## PROBLEM DESCRIPTION
The expected output is every line of the data exactly as shown, minus the images.

## RAW DATA
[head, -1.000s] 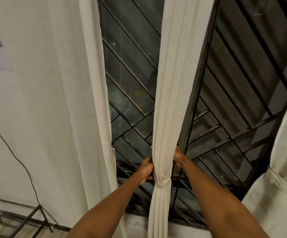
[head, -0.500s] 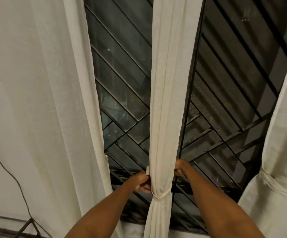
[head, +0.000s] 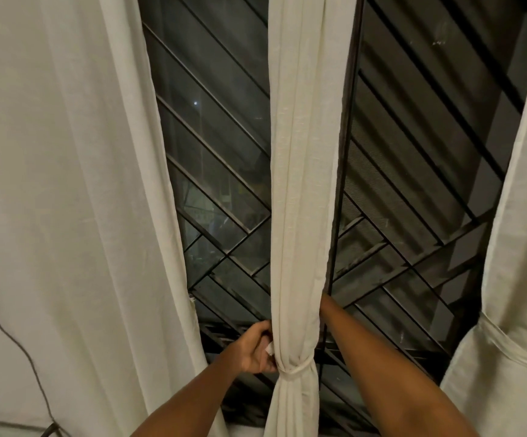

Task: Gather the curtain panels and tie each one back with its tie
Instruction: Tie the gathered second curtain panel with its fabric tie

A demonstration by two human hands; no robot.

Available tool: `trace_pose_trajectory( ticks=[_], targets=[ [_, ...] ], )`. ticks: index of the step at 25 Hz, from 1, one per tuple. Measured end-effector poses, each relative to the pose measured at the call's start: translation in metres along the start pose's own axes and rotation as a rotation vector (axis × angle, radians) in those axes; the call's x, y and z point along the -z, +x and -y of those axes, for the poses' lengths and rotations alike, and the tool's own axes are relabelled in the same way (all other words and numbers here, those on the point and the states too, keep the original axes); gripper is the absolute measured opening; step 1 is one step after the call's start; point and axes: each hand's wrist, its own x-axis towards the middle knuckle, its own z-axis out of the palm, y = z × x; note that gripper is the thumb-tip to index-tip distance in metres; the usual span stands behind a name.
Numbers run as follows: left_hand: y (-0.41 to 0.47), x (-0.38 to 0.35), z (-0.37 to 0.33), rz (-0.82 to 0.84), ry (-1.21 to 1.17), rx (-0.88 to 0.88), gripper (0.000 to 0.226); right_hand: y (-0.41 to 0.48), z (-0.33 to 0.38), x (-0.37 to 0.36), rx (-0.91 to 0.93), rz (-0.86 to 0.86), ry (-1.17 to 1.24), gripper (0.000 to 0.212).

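The cream middle curtain panel (head: pixel 303 184) hangs gathered in front of the window, cinched by a thin cream tie (head: pixel 293 369) low down. My left hand (head: pixel 254 350) is at the panel's left edge just above the tie, fingers curled, pinching a small white end of the tie. My right forearm (head: pixel 382 373) reaches up to the panel's right edge; that hand is hidden behind the fabric. The right panel (head: pixel 520 247) is bunched with its own tie (head: pixel 504 343) around it. The left panel (head: pixel 104 216) hangs loose.
A dark metal window grille (head: pixel 413 184) with diagonal bars stands behind the curtains. A thin cable (head: pixel 19 345) runs down the pale wall at the lower left. A dark metal frame piece (head: pixel 51 430) shows at the bottom left edge.
My right hand, seen at the panel's right edge before, has slipped behind the fabric. My left hand stays at the tie. The view has swung left, cutting off the bottom-left rack.
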Motion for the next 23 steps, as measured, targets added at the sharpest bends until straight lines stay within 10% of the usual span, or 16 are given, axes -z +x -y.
trace_pose_trajectory(
  ticks=[7,14,23],
  targets=[
    [0.003,-0.009,-0.001,-0.266,0.386,-0.084,0.023,0.019,-0.031,-0.006,0.035,-0.003,0.027,0.021],
    [0.011,-0.016,0.015,-0.418,0.182,-0.302,0.026,-0.026,-0.004,-0.001,0.123,0.135,-0.089,0.012],
    [-0.001,-0.034,0.002,-0.409,0.064,-0.355,0.021,0.051,-0.048,0.013,0.273,-0.250,0.291,0.048]
  ],
)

## YOUR SOLUTION
[head, -1.000s] 
[head, -0.500s] 
[head, +0.000s] 

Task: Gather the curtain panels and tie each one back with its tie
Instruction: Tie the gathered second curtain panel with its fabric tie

A demonstration by two human hands; no robot.

Available tool: `trace_pose_trajectory( ticks=[_], targets=[ [_, ...] ], )`. ticks: index of the step at 25 Hz, from 1, one per tuple. Measured end-effector poses, each relative to the pose measured at the call's start: translation in metres along the start pose's own axes and rotation as a rotation vector (axis × angle, radians) in those axes; the call's x, y and z point along the -z, +x and -y of those axes, for the poses' lengths and rotations alike, and the tool's own axes are relabelled in the same way (all other words and numbers here, those on the point and the states too, keep the original axes); gripper is the absolute measured opening; step 1 is one step after the call's start; point and axes: each hand's wrist, its own x-axis towards the middle knuckle, its own z-axis out of the palm, y = z × x; note that gripper is the thumb-tip to index-tip distance in metres; the usual span stands behind a name.
Numbers run as follows: left_hand: y (-0.41 to 0.47), x (-0.38 to 0.35), z (-0.37 to 0.33), rz (-0.82 to 0.84), ry (-1.21 to 1.17), rx (-0.88 to 0.88), gripper (0.000 to 0.226); right_hand: y (-0.41 to 0.48), z (-0.33 to 0.38), x (-0.37 to 0.36), rx (-0.91 to 0.93), rz (-0.86 to 0.86), ry (-1.17 to 1.24), gripper (0.000 to 0.212).

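The cream middle curtain panel (head: pixel 303 184) hangs gathered in front of the window, cinched by a thin cream tie (head: pixel 293 369) low down. My left hand (head: pixel 254 350) is at the panel's left edge just above the tie, fingers curled, pinching a small white end of the tie. My right forearm (head: pixel 382 373) reaches up to the panel's right edge; that hand is hidden behind the fabric. The right panel (head: pixel 520 247) is bunched with its own tie (head: pixel 504 343) around it. The left panel (head: pixel 104 216) hangs loose.
A dark metal window grille (head: pixel 413 184) with diagonal bars stands behind the curtains. A thin cable (head: pixel 19 345) runs down the pale wall at the lower left. A dark metal frame piece (head: pixel 51 430) shows at the bottom left edge.
My right hand, seen at the panel's right edge before, has slipped behind the fabric. My left hand stays at the tie. The view has swung left, cutting off the bottom-left rack.
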Motion for the next 23 steps, as measured, targets added at the sharpest bends until straight lines stay within 10% of the usual span, or 16 are given, axes -z +x -y.
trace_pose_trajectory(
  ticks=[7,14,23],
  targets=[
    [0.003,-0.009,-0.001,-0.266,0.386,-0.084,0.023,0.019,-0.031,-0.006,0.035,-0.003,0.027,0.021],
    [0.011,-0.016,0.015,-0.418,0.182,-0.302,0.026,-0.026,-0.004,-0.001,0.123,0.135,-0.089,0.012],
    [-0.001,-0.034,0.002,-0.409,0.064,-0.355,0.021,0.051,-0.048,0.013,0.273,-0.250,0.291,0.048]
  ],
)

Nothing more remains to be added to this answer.